Software subscriptions are, however, outpacing services in growth terms. AI-enhanced user provisioning, continuous certification, and privileged session analytics underpin a 17.25% CAGR outlook, drawing budget from stand-alone access management tools. Vendors are weaving automation into every workflow, shrinking manual touchpoints, and opening mid-market opportunities where previous complexity deterred adoption. This dynamic positions software to capture incremental share as customers seek long-term cost efficiencies.
Cloud deployments accounted for 60.74% of the identity governance and administration market size in 2025 and are projected to register the segment's steepest 16.02% CAGR. Enterprises value rapid onboarding, elastic scaling, and instant access to feature releases. Multicloud realities now require governance that spans infrastructure-as-a-service, SaaS, and platform services, making centrally-hosted architectures the preferred option.
On-premises installations persist where data-sovereignty statutes or air-gapped environments dictate local control. Sovereign-cloud constructs are narrowing this divide by offering dedicated regional instances that satisfy residency rules without sacrificing subscription economics. Hybrid models, in which policy engines run in the cloud while sensitive identity stores remain on-site, provide transitional paths for organizations with large legacy footprints.
The Identity Governance and Administration Market Report is Segmented by Component (Solutions, Services), Deployment Mode (On Premise, Cloud), Enterprise Size (Large Enterprises, Small and Medium Enterprises), End User Vertical (Banking, Financial Services, and Insurance, IT and Telecom, Energy and Utilities, Government and Public Defense, and More), and Geography. The Market Forecasts are Provided in Terms of Value (USD).
North America generated 32.54% of 2025 revenue, underpinned by mature zero-trust initiatives and a concentration of platform vendors that continually innovate around AI-driven analytics. Sector-specific mandates in financial services and healthcare boost baseline demand, while government agencies sponsor large-scale reference deployments that de-risk adoption for private firms.
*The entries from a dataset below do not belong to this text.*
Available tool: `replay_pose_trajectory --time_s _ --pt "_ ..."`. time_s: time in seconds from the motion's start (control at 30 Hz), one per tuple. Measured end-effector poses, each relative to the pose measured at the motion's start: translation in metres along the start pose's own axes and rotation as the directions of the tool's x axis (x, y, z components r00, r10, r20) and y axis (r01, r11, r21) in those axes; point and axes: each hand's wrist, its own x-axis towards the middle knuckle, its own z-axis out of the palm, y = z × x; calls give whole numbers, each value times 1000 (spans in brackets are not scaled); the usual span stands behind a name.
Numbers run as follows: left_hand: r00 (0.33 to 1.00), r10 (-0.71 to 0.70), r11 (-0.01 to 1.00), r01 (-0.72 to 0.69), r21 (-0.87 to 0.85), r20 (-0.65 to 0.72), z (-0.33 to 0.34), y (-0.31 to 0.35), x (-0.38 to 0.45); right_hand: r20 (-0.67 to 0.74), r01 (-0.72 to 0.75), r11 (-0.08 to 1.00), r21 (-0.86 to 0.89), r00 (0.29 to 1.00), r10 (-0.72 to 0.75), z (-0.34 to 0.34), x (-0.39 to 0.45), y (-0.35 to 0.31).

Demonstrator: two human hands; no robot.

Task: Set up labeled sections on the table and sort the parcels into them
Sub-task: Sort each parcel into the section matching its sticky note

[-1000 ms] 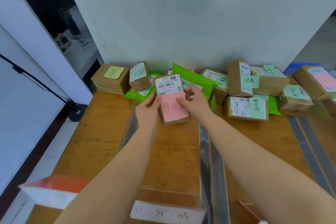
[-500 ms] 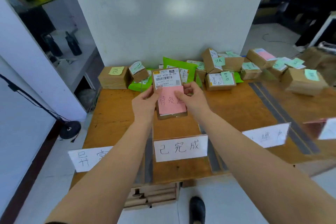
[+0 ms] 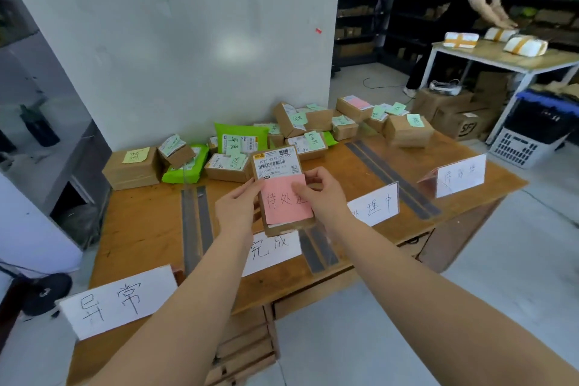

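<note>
Holding one brown parcel point(image 3: 280, 188) off the desk point(image 3: 147, 222) at centre, our left hand point(image 3: 236, 207) and right hand point(image 3: 322, 197) pinch its sides; its pink note point(image 3: 286, 200) reads 待处理. Four section signs already stand, from 异常 point(image 3: 117, 299) at 7 o'clock to the matching one point(image 3: 460, 175) at 3 o'clock. We judge the setup done and the sorting barely begun: the pile point(image 3: 282, 138) at 12 o'clock is unsorted.

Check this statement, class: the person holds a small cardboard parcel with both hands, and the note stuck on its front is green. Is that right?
Not quite. The head view shows the note on the parcel is pink, not green. The rest holds: the left hand and right hand both grip the small cardboard parcel.
</note>
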Motion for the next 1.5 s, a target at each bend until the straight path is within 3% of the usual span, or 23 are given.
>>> replay_pose_trajectory --time_s 0.23,0.43,0.77,1.17,1.5 --pt "991 32 993 -46 105 131 86 -16 -25 -98 -41 995 91 994 50 -95 13 3" --pt "977 53 986 -84 146 206 179 -46 -50 -139 -10 1000 18 990 13 -198 28 15" --pt "943 31 977 -98 189 332 332 -80 -78 -176 -75 997 4 982 74 -352 75 37" --pt "957 -17 987 -31 160 290 466 -99 9 -175 -169 982 -85 973 152 -421 220 71" --pt "973 -136 945 71 319 188 552 -130 104 -72 -302 924 -233 953 293 -453 341 117"
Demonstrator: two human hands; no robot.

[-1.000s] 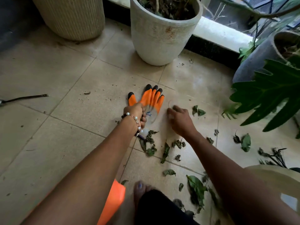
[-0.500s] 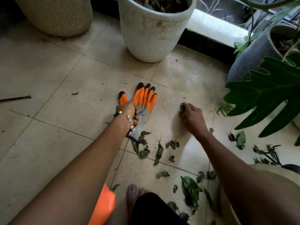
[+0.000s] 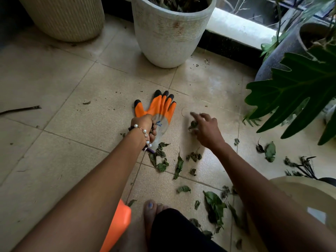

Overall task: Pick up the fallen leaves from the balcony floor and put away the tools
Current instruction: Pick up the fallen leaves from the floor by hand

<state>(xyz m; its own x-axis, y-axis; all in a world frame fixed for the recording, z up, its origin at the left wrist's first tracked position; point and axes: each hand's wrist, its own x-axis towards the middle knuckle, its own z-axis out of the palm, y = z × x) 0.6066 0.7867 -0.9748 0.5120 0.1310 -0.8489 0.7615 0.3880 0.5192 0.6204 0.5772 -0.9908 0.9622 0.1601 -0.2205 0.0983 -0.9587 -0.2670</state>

Asia-Pacific is projected to expand at a 16.75% CAGR, buoyed by aggressive digital-economy policies in China, India, and key ASEAN states. Telco consolidation, sovereign-cloud investments, and widespread mobile-first consumer services force enterprises to modernize identity controls rapidly. Domestic software suppliers leverage localisation advantages to penetrate accounts subject to national technology-development directives, amplifying competitive intensity.
Europe remains a pivotal battleground where GDPR, sectoral directives, and ESG-linked procurement rules compel organisations to adopt audit-ready governance. The Nordics push vendor assessment rigor even further, embedding ethical identity verification into sourcing checklists. Meanwhile, the Middle East prioritises residency-compliant cloud instances to harmonise expansive e-government projects with data-sovereignty imperatives. South America and Africa enter the market through banking, telecom, and public-sector pilots that demonstrate rapid ROI and spur broader adoption.